Bacharach's compositions, built on suspended chords, unexpected harmonic resolutions, and inner melodic lines that move with their own independent logic, reward precisely the kind of vocal group capable of tracking and honoring every voice in the arrangement. BAIHANA's performance drew on that capacity in full.

There was also a personal dimension to the group's appearance. Among BAIHANA's founding members is Krina Cayabyab, daughter of Ryan Cayabyab — meaning the tribute concert, at least for one stretch of the evening, placed father and daughter on the same Makati stage, united by the same songbook. For a concert organized around the theme of music's durability across generations, the image carried a weight that required no elaboration.

Why Bacharach Never Left the Philippine Musical Landscape

The Kuryente News report offered context for why Bacharach's music has maintained such a persistent presence in the Philippines — on radio, in hotel lobbies, across jeepney FM dials, and on wedding setlists for decades. His songs arrived during a long period when American easy-listening pop dominated local airwaves, and they stayed because Filipino vocalists found in them a natural fit.

The Bacharach catalogue, the report noted, rewards qualities that Filipino performers are recognized for: clean tone, extended vocal range, dramatic interpretive instinct, and the discipline to exercise restraint when a song calls for it.

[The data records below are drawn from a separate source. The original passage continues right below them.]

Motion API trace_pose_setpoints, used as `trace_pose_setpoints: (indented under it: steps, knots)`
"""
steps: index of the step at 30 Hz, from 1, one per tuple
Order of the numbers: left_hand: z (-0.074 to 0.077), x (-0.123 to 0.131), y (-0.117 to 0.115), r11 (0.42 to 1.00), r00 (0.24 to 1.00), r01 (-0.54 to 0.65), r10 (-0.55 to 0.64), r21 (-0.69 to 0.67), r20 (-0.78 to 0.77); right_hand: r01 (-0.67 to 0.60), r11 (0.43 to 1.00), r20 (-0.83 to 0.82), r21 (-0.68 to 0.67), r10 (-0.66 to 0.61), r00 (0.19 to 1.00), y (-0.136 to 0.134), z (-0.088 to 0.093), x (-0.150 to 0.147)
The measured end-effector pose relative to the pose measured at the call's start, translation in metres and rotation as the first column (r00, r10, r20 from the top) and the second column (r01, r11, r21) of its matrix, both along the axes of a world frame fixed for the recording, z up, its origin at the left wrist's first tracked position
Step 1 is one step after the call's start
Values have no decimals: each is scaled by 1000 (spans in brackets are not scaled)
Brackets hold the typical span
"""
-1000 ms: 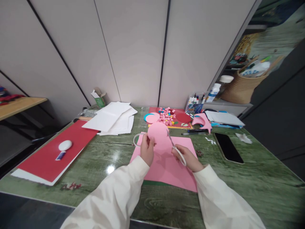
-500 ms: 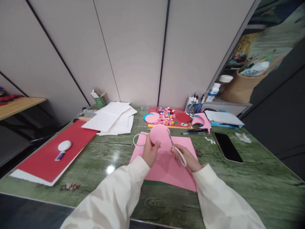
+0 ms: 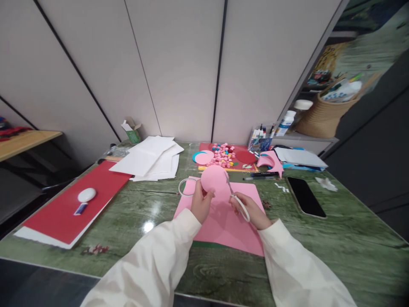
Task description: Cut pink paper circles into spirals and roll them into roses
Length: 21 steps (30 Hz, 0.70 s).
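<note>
My left hand pinches a pink paper circle by its lower edge and holds it above the table. My right hand grips white-handled scissors, whose blades meet the circle's right edge. Beneath both hands lies a pink paper sheet, with a little green showing under its front edge. Just left of my left hand, a roll of tape rests partly on that sheet.
At the back are small pink paper pieces on red paper. White sheets and a red sheet lie left. To the right are a phone, pink offcuts and pens. A woven basket stands on the shelf.
Almost nothing differs. The paper circle and the scissors have shifted very slightly, with the blades still at the circle's right edge.
</note>
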State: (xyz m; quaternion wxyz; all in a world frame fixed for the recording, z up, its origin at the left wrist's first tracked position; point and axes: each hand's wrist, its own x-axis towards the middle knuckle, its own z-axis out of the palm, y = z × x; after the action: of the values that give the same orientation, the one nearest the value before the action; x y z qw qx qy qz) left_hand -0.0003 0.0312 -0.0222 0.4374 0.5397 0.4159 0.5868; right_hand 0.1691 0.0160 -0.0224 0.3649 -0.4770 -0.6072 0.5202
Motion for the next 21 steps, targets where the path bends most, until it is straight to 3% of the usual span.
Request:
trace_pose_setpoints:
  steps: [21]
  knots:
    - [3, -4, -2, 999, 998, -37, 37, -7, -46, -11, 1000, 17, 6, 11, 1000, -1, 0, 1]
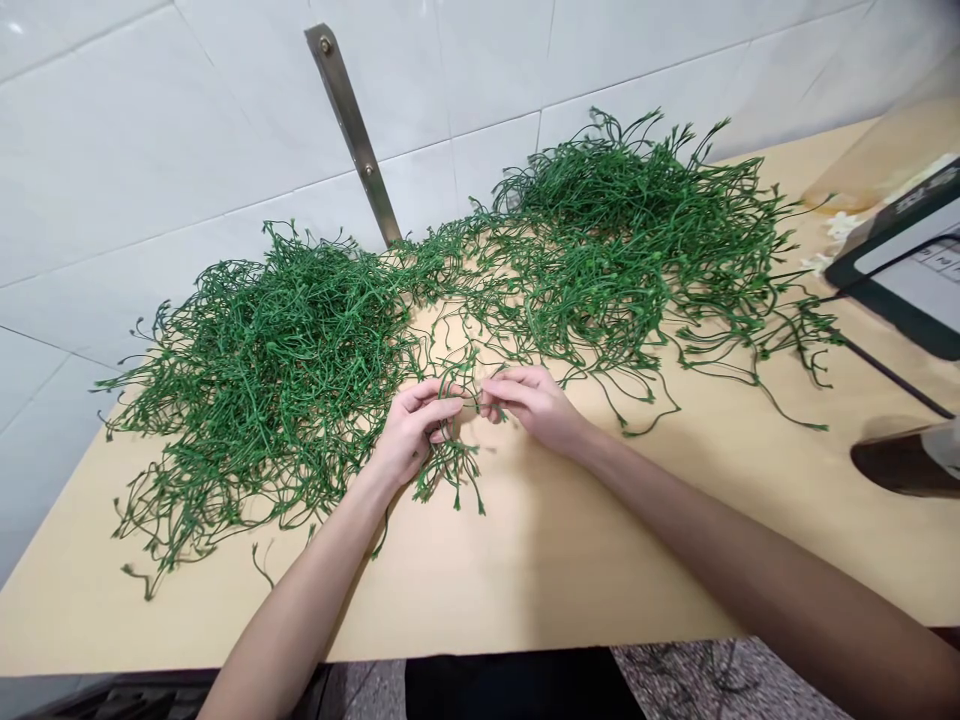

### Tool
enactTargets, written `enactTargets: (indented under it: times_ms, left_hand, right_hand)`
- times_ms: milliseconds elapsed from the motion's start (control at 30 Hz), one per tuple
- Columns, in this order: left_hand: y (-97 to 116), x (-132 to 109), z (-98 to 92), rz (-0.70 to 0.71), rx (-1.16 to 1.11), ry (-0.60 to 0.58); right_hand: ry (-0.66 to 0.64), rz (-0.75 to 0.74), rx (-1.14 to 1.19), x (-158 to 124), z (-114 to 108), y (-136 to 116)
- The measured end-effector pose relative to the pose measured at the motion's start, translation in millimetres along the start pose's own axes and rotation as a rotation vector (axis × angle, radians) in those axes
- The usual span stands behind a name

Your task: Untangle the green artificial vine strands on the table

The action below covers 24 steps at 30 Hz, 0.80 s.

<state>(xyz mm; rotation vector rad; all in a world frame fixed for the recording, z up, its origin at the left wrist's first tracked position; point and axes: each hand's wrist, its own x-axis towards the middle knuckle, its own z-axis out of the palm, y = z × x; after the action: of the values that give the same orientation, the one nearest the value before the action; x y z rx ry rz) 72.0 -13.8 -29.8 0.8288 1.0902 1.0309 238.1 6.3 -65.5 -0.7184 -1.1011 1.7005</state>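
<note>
Thin green plastic plant stems with small branched tips lie in two tangled heaps, a left heap (277, 370) and a right heap (622, 230). Between them, near the front, my left hand (415, 425) is closed round a small bunch of green stems (454, 465), whose tips hang below the fingers. My right hand (536, 402) faces it, thumb and fingertips pinched together close to the left fingertips. A bit of green shows at the right fingers, but what exactly they pinch is too small to make out.
A metal bracket (356, 140) stands against the tiled wall (187, 120) behind the heaps. At the right are a dark-framed device (907, 260), a black cable (892, 375), small white pieces (844, 225) and a dark cylindrical object (900, 463). The wooden table's front edge (525, 648) runs before me.
</note>
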Motion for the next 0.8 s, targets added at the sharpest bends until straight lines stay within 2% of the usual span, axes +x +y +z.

Songs like "Close to You," heard in Manila, carry the weight of personal memory for many in the audience — a parent's stereo, a school choir piece, a karaoke standard, a fiesta serenade.

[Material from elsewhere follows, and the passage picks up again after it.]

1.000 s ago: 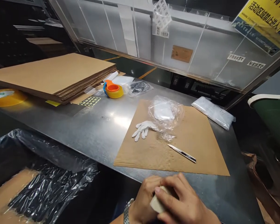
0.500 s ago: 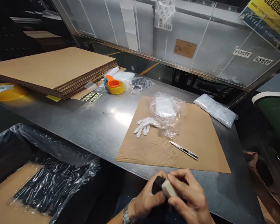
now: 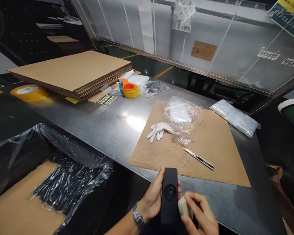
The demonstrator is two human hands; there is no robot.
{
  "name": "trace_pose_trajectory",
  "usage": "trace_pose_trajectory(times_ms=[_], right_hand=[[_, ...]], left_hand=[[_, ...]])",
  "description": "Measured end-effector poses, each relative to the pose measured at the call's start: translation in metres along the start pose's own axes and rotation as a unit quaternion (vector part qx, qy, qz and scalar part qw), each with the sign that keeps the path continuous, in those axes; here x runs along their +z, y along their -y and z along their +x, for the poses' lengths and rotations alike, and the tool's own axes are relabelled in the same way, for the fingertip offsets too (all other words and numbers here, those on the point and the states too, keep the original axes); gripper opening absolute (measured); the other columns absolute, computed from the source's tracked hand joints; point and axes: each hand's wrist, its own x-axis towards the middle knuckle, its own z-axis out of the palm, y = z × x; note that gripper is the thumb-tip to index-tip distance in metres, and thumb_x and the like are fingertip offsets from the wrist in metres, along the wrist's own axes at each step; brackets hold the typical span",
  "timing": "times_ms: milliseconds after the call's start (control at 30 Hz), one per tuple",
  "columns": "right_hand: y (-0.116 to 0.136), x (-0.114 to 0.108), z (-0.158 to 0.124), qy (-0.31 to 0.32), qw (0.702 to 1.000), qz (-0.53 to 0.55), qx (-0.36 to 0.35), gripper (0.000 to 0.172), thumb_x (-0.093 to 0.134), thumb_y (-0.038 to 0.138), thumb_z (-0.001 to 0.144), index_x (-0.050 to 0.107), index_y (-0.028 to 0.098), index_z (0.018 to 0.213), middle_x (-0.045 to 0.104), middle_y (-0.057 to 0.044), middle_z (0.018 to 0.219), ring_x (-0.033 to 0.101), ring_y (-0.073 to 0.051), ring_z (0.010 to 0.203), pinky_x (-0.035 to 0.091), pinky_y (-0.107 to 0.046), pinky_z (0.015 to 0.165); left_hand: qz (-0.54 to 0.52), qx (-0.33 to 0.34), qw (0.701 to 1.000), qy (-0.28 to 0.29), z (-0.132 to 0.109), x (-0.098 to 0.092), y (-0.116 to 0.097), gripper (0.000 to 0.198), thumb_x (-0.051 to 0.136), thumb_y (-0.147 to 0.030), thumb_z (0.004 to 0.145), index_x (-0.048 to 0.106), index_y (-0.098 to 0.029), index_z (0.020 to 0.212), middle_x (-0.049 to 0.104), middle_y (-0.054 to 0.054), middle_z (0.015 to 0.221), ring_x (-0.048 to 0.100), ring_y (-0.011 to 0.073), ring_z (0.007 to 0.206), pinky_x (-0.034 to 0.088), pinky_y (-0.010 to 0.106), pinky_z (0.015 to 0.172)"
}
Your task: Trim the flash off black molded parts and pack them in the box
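Observation:
Upright in my left hand is a flat black rectangular part with a round recess near its middle; the fingers wrap behind it. My right hand pinches a small beige block, eraser-like in shape, close beside the black part's right edge. Whether block and part touch, I cannot tell. Beyond my hands, a utility knife lies on a cardboard sheet, along with a white glove and a clear plastic bag with white contents.
A stack of cardboard sheets stands at the back left of the metal table. Near it are yellow tape, an orange tape dispenser and a sticker sheet. A plastic-lined box with black bagged items is at lower left.
The black part has turned upright, its flat face with the recess now showing. My right hand has drawn the beige block from the part's end to its right side. The view has shifted left.

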Motion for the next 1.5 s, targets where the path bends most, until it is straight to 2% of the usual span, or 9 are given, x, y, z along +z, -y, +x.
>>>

In this sense, "What's It All About" was not introducing an unfamiliar composer to a new audience. It was giving a deeply familiar one a stage — the Proscenium, one of Manila's most architecturally and acoustically distinguished venues — that matched the scale of what had always been there.

Standing Ovation Before the Curtain Call Was Called

By the time the full ensemble gathered for the concert's closing number — all soloists and BAIHANA together — the Proscenium audience had already abandoned the convention of waiting for an official cue. They were standing. They were cheering. The curtain call had not yet been formally signaled.

As Kuryente News described it, a composer born in Kansas City in 1928, who wrote his most enduring work in mid-century New York, was being celebrated on a Makati stage in 2026 by performers whose careers collectively span Pinoy rock, Philippine musical theater, OPM composition, viral digital performance, international broadcast television, and vocal jazz. The geography was different. The generations were different. The language spoken in the lobby was different.

The music that brought them all to the same stage on the same evening was not.

The tribute concert "What's It All About" was held at the Proscenium Theater, Circuit Makati, Makati City, Philippines.